### Task to carry out:
Only the lines below starting at the one containing "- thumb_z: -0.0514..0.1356" and ending at the one containing "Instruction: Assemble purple" belong in the answer, each copied exactly.

::: Recorded data

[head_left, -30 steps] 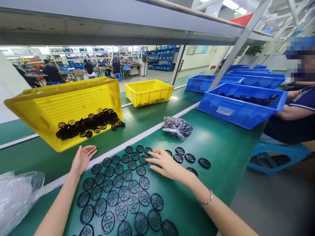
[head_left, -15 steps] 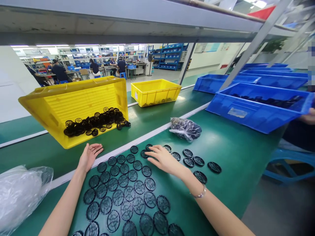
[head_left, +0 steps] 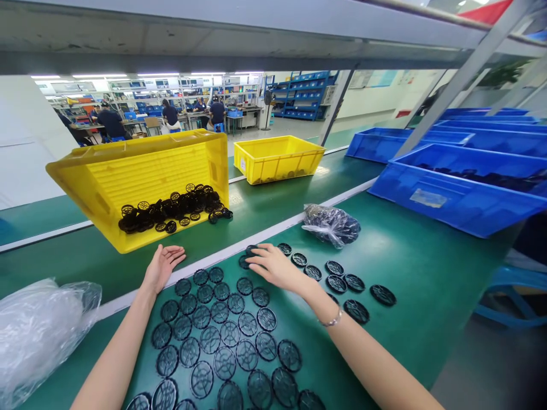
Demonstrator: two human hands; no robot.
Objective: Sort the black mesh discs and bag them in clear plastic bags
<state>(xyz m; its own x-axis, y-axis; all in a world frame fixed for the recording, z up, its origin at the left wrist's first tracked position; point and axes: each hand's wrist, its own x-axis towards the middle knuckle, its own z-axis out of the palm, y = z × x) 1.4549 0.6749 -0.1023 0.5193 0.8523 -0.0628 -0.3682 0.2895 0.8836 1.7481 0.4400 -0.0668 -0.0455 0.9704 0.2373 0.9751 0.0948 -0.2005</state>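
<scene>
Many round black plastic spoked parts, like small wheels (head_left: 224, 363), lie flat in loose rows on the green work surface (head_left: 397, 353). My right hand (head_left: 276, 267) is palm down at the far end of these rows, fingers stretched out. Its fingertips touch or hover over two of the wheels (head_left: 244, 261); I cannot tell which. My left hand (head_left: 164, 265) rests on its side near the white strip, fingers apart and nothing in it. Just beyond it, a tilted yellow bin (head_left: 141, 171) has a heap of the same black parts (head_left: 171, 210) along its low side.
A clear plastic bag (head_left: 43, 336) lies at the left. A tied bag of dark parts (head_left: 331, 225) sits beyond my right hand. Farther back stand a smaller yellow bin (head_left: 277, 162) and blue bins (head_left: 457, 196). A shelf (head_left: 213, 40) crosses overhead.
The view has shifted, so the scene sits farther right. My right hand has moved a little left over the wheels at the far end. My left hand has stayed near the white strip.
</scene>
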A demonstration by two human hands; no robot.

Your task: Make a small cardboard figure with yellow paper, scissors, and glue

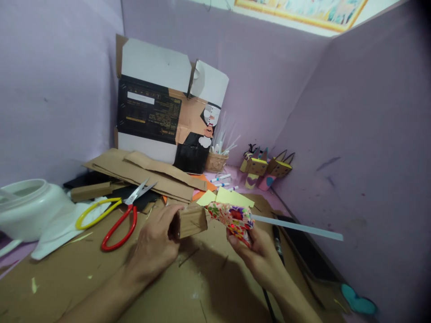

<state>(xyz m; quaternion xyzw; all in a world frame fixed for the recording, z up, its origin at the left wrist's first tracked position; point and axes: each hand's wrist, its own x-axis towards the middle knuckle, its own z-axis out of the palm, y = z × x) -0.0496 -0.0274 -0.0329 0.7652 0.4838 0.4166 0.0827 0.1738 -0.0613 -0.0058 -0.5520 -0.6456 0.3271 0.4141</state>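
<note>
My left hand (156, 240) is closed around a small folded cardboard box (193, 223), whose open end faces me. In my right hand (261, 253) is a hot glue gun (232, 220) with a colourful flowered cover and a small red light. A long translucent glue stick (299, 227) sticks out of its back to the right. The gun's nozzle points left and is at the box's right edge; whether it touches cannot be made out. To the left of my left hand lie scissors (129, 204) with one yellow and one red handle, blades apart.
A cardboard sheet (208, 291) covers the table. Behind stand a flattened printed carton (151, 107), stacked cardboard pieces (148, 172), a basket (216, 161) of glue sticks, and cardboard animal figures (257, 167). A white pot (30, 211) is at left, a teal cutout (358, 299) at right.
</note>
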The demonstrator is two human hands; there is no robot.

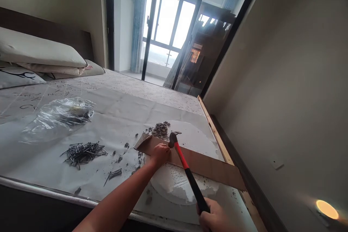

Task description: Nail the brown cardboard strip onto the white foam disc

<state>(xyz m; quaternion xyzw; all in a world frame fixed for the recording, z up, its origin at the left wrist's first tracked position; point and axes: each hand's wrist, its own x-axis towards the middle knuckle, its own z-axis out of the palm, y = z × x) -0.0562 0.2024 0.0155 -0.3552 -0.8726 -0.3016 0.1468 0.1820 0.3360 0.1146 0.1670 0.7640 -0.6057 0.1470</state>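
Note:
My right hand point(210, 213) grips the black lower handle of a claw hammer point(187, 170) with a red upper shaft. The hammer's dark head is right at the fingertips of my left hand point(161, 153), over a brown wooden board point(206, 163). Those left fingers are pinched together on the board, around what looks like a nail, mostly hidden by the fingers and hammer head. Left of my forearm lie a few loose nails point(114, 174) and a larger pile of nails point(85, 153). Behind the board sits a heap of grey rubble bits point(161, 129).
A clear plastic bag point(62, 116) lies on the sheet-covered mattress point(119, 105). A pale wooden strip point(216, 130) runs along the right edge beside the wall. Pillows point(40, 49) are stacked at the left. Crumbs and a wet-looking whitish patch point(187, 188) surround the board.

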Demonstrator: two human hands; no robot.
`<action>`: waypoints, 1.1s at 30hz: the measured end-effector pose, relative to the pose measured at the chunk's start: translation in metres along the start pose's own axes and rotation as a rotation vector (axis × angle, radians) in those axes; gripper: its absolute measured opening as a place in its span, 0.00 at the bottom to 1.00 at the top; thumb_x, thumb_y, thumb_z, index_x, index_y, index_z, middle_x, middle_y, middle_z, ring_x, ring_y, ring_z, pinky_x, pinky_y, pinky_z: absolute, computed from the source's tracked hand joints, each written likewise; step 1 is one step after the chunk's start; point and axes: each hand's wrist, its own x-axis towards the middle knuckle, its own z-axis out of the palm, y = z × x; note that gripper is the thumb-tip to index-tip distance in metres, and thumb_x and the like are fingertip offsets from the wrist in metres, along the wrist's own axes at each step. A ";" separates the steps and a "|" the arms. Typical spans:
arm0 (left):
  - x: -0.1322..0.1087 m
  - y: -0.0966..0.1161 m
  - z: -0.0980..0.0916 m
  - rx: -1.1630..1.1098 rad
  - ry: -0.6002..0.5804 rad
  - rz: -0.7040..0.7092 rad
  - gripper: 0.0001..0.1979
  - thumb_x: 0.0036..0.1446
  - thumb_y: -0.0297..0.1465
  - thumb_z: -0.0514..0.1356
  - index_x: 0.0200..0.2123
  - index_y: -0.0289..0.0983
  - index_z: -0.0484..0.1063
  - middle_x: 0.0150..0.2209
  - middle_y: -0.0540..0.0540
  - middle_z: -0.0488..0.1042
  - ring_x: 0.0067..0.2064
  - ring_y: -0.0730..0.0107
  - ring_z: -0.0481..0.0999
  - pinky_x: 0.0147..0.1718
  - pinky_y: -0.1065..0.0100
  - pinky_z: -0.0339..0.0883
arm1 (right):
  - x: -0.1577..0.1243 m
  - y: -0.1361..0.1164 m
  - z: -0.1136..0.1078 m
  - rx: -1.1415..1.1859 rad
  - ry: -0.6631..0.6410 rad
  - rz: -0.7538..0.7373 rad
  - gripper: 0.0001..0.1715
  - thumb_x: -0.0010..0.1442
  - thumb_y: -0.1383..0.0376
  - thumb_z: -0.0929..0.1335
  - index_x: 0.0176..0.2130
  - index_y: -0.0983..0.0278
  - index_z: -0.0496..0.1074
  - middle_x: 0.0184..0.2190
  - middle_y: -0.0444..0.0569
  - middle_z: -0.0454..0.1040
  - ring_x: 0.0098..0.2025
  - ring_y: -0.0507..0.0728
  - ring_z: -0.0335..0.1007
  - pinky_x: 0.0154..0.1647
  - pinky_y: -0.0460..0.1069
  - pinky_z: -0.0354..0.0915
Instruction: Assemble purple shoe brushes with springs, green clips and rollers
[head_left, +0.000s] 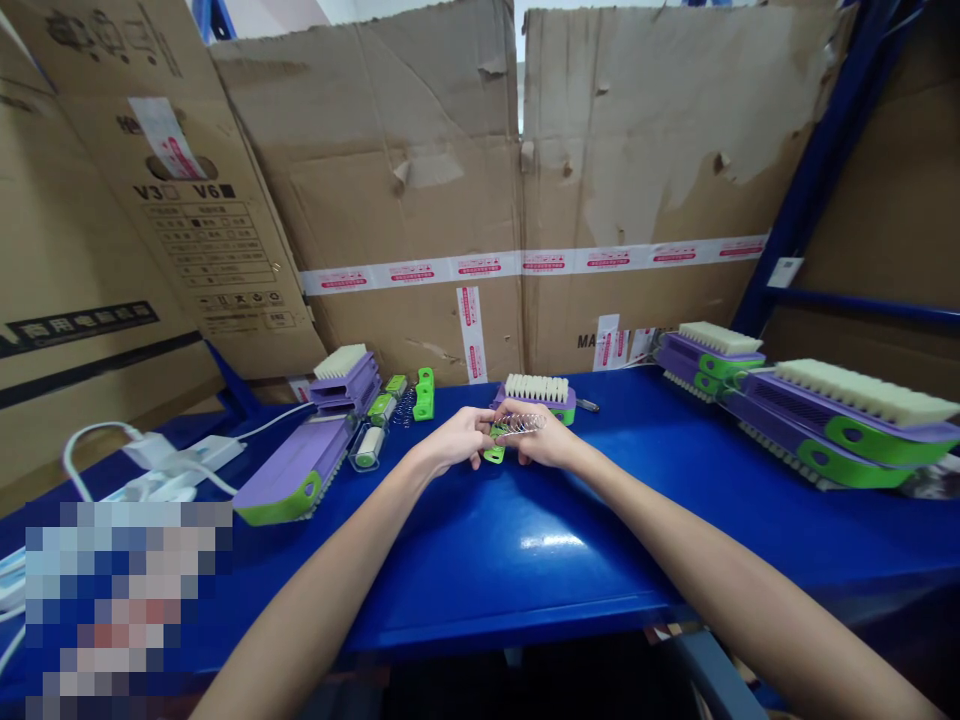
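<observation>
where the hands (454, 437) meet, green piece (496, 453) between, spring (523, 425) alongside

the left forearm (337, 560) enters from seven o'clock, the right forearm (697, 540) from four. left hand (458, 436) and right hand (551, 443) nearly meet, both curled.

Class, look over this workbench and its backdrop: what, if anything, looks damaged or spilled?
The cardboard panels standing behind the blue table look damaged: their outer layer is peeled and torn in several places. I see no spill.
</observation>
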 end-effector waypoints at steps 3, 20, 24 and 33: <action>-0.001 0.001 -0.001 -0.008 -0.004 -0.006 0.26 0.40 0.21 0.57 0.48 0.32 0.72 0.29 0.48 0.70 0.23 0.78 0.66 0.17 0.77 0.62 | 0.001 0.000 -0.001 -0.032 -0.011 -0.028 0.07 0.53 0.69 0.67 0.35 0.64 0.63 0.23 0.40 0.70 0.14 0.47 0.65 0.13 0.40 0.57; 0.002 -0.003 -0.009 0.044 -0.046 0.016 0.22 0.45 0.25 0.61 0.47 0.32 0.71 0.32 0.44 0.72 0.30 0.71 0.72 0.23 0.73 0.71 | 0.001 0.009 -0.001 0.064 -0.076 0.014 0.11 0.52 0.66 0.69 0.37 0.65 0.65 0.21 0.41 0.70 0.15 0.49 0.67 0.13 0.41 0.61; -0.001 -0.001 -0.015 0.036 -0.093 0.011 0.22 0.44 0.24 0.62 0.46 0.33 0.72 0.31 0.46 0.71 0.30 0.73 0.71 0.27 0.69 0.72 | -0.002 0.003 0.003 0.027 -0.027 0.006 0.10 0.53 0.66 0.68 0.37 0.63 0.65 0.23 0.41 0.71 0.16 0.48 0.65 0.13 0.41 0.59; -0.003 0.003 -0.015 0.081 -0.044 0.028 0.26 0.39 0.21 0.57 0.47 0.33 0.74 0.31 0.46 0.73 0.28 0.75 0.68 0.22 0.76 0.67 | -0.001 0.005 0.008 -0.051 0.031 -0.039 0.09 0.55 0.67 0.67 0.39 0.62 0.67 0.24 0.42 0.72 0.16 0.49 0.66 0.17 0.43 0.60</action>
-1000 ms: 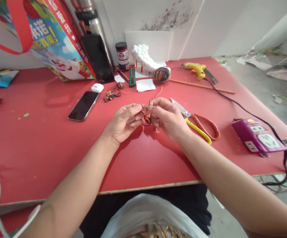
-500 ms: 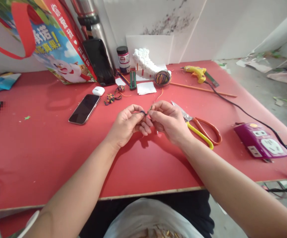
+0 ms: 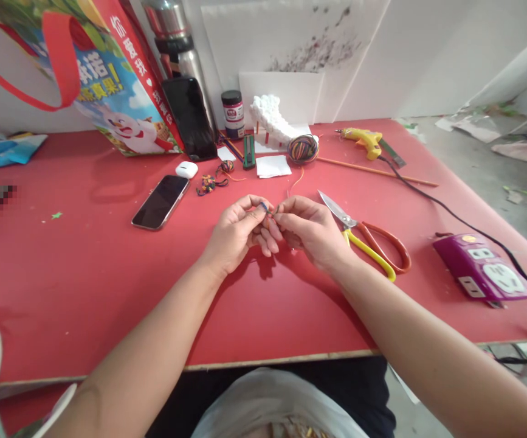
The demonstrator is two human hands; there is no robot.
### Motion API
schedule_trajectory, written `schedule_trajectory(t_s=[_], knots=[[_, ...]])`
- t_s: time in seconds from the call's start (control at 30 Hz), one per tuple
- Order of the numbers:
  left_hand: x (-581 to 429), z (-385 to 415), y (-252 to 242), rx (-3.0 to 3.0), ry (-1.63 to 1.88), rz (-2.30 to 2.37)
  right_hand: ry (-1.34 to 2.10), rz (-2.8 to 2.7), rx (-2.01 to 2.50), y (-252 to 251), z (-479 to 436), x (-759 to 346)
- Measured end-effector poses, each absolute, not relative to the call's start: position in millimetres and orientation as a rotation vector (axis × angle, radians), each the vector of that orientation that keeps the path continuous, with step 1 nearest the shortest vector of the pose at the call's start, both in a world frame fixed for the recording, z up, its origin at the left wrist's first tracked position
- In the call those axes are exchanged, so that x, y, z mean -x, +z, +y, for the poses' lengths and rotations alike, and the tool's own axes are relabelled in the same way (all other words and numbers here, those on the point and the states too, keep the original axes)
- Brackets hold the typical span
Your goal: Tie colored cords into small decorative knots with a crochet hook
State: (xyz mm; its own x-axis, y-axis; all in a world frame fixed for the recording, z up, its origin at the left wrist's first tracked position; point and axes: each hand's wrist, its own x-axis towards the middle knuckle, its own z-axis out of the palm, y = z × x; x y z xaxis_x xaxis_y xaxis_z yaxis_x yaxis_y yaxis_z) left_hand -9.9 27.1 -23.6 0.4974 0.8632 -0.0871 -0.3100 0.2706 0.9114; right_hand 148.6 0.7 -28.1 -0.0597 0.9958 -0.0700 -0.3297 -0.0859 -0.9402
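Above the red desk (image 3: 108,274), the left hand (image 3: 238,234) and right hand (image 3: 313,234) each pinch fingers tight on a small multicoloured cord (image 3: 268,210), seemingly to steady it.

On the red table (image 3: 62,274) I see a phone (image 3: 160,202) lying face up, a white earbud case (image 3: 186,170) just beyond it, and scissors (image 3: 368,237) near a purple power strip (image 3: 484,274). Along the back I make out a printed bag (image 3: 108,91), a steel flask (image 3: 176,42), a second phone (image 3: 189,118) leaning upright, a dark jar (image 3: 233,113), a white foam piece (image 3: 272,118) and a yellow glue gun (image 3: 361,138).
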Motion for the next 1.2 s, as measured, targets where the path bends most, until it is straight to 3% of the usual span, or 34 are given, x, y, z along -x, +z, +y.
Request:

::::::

### Your response:
  - thumb_z: -0.0514..0.1356
  - index_x: 0.0200..0.2123
  - index_y: -0.0289..0.0983
  - index_z: -0.0484..0.1063
  - middle_x: 0.0150..0.2209
  - middle_y: -0.0540..0.0540
  - middle_z: -0.0488..0.1042
  - ring_x: 0.0067..0.2064
  - ring_y: -0.0730..0.0107
  - ring_z: -0.0481..0.0999
  - pinky_x: 0.0147..0.1718
  - pinky_y: -0.1065..0.0100
  - pinky_z: -0.0339..0.0883
arm1 (right):
  - x: -0.1577..0.1243 m
  - y: -0.1361..0.1164 m
  - z: -0.1136..0.1078 m
  - rx: -1.1415..1.1859 rad
  - ry: -0.6631..0.6410 rad
  - rz: -0.7538..0.7373 rad
  - gripper: 0.0001..0.1715
  - thumb_x: -0.0010..0.1442
  - thumb_y: -0.1383..0.0376
  - thumb_z: -0.0929..0.1335
  - index_x: 0.0176..0.2130
  - index_y: -0.0983..0.0278
  - index_z: -0.0496..0.1074
  - middle_x: 0.0184..0.2190
  - middle_y: -0.0444..0.0569
  - middle_z: -0.0454..0.1040
  - ring_x: 0.0098..0.2025
  - ring_y: -0.0507..0.0728
  - ring_z: -0.0335..0.1007
  - pinky_x: 0.0154..0.1647
  - pinky_y: -0.0460..0.1069
  - pinky_z: -0.0354..0.0915
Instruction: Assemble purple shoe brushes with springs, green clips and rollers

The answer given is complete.